▶ [DATA BLOCK]
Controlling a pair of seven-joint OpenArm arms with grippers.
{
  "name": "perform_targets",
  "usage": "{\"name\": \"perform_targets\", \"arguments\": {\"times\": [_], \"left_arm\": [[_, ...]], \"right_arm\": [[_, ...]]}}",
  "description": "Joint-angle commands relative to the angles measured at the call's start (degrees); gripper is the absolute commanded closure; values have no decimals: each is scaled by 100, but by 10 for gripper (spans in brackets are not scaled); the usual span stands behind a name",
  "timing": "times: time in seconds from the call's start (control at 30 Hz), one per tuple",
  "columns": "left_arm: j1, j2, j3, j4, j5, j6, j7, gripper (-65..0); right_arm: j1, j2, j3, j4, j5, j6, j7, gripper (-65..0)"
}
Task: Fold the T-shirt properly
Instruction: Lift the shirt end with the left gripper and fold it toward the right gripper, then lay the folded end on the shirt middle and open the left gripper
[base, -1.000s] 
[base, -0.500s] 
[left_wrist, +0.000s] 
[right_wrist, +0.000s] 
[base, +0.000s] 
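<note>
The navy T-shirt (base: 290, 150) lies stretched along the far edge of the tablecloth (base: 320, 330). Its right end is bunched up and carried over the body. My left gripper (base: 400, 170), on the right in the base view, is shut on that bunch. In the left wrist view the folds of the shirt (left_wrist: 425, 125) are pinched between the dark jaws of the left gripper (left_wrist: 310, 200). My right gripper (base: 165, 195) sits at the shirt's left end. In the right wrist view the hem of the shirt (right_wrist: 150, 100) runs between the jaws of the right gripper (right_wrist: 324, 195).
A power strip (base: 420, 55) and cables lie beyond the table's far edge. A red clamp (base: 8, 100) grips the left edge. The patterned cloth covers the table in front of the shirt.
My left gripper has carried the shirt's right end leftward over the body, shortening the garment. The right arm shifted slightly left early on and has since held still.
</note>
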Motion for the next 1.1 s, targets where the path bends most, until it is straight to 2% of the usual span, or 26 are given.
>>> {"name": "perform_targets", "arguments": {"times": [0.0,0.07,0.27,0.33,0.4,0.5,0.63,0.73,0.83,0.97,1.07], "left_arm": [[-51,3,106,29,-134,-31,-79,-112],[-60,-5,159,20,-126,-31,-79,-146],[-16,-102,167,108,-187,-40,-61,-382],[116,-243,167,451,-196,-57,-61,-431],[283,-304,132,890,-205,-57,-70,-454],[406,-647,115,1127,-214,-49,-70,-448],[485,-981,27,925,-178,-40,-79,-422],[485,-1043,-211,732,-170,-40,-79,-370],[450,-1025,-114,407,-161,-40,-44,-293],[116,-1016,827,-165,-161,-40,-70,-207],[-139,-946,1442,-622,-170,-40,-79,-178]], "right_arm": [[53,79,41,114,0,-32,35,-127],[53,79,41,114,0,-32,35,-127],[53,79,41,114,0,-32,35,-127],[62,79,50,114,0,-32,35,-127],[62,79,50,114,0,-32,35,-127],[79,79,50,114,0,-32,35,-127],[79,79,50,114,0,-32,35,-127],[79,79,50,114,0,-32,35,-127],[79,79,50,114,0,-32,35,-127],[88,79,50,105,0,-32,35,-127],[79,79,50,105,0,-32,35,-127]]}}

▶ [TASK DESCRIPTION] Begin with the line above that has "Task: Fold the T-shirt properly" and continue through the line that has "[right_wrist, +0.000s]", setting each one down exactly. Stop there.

▶ [EXERCISE RESULT]
Task: Fold the T-shirt properly
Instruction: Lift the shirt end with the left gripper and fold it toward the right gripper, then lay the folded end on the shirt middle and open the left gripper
[base, -1.000s] 
[base, -0.500s] 
[left_wrist, +0.000s] 
[right_wrist, +0.000s] 

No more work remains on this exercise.